阿拉貝娜猶豫了一下。「沒有的,裘德,我沒有結婚。」她回答道。「他畢竟還是不幹啦。我現在處境非常艱難。我希望不久再找個酒吧女招待的工作,可是這需要時間。而我現在確實很為難,因為突然間我不得不承擔起澳大利亞那邊的一個責任,不然我就不會來麻煩你了——請相信我。我想對你說說這事。」
淑一直在那兒注視著,感到痛苦而緊張;她聽見了他們說的每一個字,只是一言不發。
「你該不是缺錢了吧,阿拉貝娜?」他問,語氣顯然溫和下來。
「今晚上的住宿我已找好,錢倒是足夠的,不過回去的車費可不夠了。」
「你住在哪裡?」
「還住在倫敦。」她正要說出地址,但轉而又說道:「我怕會讓別人聽見,我可不想把自己的詳細情況大聲嚷出來。我今晚住在王子旅店,如果你能下來和我一起往那裡走一會兒,我會把一切都向你解釋。看在過去的份上,請你下來一趟吧!」
「可憐的東西!恐怕我必須要對她仁慈一些,聽聽是怎麼回事。」裘德萬分困惑地說。「既然她明天就要回去,所以不會有什麼關係的。」
「可是你可以明天去看她啊,裘德!現在別去了,裘德!」門口傳來哀怨的聲音。「唉,那只是她給你設的一個圈套,我知道是的,她過去就是這樣!別去,別去,親愛的!她是一個感情卑劣的女人——從她的那副模樣我就看得出來,從她的聲音我也聽得出來!」
「可是我得去。」裘德說。「別阻攔我,淑。上帝知道我現在是一點兒也不愛她了,可我不想對她太無情了。」他轉身朝樓梯走去。
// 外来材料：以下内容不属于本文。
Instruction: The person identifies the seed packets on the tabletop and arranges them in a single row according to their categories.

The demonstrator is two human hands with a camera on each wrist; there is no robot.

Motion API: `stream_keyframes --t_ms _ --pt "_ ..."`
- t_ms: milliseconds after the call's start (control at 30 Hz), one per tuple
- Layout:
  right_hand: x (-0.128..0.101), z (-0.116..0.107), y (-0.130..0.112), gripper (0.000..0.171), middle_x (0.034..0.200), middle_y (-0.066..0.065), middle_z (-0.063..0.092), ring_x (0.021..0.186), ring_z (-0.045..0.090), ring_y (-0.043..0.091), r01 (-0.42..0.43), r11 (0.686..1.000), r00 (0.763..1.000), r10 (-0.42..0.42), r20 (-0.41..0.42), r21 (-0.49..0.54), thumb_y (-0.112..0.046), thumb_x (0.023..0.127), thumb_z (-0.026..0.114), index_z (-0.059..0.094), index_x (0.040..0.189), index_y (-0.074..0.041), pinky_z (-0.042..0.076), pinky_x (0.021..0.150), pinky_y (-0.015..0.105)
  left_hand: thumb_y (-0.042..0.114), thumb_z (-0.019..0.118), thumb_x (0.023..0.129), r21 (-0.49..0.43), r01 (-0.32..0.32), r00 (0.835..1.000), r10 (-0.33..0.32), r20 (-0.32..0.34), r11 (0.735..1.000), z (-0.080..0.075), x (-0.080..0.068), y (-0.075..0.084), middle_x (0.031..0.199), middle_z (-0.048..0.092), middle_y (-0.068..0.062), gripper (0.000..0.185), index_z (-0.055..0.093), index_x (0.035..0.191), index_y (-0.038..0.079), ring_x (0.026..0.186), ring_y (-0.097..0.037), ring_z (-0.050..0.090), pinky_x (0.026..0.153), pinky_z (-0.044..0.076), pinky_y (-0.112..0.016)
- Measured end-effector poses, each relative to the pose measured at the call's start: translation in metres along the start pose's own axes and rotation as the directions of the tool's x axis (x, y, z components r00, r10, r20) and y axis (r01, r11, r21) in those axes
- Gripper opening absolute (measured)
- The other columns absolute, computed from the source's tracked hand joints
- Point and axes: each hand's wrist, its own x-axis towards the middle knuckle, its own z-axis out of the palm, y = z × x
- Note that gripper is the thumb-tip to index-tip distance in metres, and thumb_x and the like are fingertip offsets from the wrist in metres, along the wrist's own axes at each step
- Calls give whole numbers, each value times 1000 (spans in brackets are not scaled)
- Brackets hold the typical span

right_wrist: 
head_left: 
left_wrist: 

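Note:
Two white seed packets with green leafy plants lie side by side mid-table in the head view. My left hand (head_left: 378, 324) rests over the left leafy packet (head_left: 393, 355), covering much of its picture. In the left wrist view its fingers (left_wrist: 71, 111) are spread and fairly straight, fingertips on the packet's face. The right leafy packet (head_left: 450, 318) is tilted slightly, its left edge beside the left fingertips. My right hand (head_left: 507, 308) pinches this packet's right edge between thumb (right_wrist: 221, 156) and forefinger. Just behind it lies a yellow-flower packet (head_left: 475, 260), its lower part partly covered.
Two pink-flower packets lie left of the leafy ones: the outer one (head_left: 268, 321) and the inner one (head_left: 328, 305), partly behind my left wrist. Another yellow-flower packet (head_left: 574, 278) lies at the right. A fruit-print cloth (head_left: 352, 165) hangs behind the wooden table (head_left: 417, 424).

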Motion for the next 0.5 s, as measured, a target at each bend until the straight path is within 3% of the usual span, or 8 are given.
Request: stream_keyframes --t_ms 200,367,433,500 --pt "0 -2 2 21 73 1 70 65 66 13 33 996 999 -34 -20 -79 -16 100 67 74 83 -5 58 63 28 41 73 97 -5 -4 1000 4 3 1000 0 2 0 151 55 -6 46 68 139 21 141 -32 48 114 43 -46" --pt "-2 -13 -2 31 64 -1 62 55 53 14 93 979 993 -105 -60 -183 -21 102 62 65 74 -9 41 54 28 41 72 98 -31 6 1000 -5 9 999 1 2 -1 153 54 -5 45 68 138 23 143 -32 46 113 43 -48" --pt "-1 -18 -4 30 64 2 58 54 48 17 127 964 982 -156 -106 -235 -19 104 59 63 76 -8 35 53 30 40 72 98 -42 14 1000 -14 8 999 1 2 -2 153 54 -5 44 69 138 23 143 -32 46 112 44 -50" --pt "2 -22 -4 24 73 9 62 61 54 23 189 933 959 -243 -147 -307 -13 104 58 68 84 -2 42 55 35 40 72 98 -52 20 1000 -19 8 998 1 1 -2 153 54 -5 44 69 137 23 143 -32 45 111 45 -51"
「但是她並不是你妻子呀!」淑心煩意亂地說。「並且我——」
「你也不是呀,親愛的。」裘德說。
「哎呀,你真的要到她那裡去嗎?別去吧!就呆在家裡!求你了,求你就呆在家裡吧,裘德,別去找她,既然她和我一樣都不是你妻子!」
「哦,不對,說到這點上她倒比你更近於是我妻子。」他說,毅然地拿起了帽子。「我已經希望過你做我妻子,而且懷著約伯那樣的耐心等待著,可是我看不出自己這樣剋制得到了什麼。我當然會給她幫點什麼忙的,並且要聽聽她這麼急於告訴我的是什麼;這是任何一個男人起碼應該做的事!」
從他的態度上她知道反對是無濟於事的。她不再說什麼,而是轉身像一個殉教者那樣順從地回到自己的房間,聽見他走下樓去,開啟門,再隨手關上。當一個女人獨自一人的時候,她是不會顧及到自己尊嚴的;淑也同樣如此,她急忙走下樓梯,一邊發出清楚的啜泣聲。她傾聽著。她完全知道阿拉貝娜說的她住的那家旅店有多遠。照一般的步行速度去那兒大約需要7分鐘,再返回來又需要7分鐘。假如他過14分鐘還不回來,那麼他就是在路上逗留了。她看了看鐘,這時差25分11點。他也許會和阿拉貝娜一起進旅店去,因為他們到的時候還沒有關門;她也許會讓他和她一起喝酒,然後天知道什麼災難會降臨到他身上。
她仍然忐忑不安地等待著。好像整個14分鐘時間幾乎剛一過,門就又開啟了,裘德出現在門口。